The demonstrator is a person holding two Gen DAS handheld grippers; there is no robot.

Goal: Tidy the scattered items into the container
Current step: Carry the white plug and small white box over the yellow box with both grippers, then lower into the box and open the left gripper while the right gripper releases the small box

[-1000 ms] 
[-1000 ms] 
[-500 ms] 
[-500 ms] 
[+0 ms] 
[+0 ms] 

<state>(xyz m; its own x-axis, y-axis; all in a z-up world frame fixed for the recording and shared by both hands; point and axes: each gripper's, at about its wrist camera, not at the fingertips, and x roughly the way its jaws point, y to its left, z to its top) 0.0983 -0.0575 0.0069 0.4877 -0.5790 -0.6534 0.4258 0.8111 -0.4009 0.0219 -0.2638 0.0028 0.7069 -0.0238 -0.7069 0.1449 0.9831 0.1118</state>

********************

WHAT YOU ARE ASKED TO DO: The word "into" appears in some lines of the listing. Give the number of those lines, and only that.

YOUR RESPONSE: 2